- Problem description -
From the listing below, pull out all lines with "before" in them.

Start of Block

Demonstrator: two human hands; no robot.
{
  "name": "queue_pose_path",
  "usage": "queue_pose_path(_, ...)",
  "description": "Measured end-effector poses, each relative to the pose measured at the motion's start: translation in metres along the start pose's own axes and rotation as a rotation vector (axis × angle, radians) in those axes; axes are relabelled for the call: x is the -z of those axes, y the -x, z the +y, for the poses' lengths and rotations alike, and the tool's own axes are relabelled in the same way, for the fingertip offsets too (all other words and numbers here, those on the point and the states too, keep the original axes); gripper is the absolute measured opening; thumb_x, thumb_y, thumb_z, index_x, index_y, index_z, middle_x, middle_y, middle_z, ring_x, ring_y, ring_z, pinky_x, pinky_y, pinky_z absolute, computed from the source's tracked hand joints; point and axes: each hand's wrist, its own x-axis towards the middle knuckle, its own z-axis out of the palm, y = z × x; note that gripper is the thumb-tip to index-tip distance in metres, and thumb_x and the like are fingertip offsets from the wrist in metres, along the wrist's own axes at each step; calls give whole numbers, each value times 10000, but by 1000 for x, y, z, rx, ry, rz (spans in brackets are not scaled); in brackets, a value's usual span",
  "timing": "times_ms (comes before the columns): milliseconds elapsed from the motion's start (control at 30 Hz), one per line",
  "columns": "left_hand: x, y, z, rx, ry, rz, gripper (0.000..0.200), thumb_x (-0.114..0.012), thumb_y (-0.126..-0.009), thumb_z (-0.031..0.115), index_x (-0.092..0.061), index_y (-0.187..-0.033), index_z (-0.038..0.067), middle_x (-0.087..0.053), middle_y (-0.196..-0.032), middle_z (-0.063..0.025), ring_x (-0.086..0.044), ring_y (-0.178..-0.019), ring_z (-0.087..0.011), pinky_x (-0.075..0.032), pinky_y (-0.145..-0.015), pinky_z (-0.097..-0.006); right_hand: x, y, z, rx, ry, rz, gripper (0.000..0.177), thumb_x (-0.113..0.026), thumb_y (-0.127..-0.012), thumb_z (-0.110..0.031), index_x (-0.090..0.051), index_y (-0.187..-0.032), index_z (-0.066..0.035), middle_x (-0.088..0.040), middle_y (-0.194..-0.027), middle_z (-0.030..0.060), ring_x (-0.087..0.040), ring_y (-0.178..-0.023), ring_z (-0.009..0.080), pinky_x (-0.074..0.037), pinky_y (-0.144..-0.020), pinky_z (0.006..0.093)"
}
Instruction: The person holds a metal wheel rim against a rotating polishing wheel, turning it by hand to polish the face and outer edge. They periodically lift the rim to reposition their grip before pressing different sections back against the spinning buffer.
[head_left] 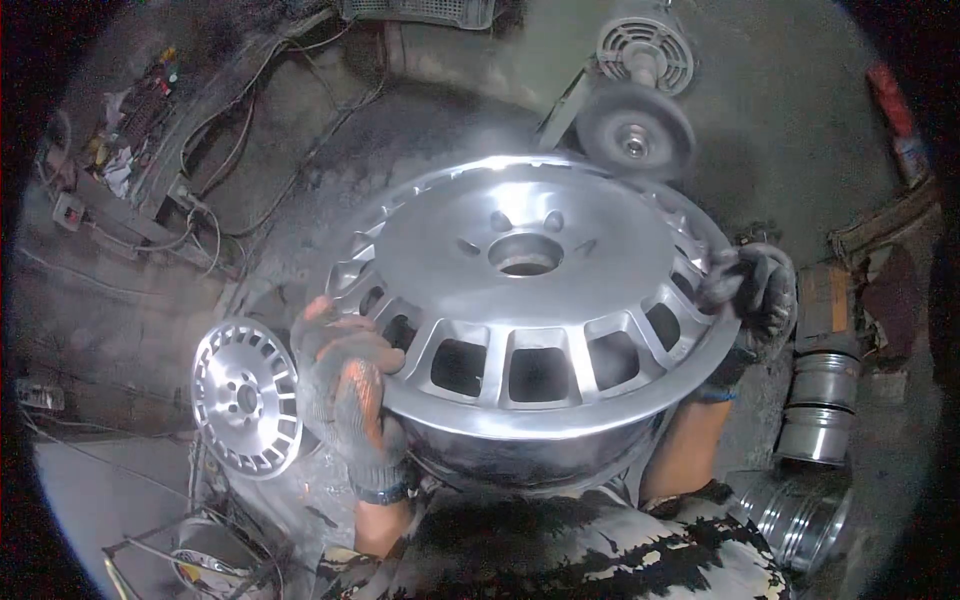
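A large silver alloy car wheel (440,250) is held in front of my body, its slotted face turned up and tilted. My left hand (350,380), in a worn grey glove, grips the near left edge, fingers reaching into the slots. On the right edge my right hand (755,285), in a dark, dirty glove, is closed around the rim, its fingers slightly blurred. The far edge of the wheel comes right up to a round buffing wheel (610,130), which is smeared as if spinning.
The buffing wheel is joined to a motor (645,50) behind it. A second slotted alloy wheel (243,398) leans at left. Shiny metal rim barrels (825,380) are stacked at right. Cables (245,140) run along the left, near a ledge with clutter.
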Motion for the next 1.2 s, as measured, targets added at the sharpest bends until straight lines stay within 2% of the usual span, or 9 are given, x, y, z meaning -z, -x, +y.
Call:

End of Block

- Answer below -
  "timing": "times_ms (comes before the columns): milliseconds elapsed from the motion's start (control at 30 Hz), one per line",
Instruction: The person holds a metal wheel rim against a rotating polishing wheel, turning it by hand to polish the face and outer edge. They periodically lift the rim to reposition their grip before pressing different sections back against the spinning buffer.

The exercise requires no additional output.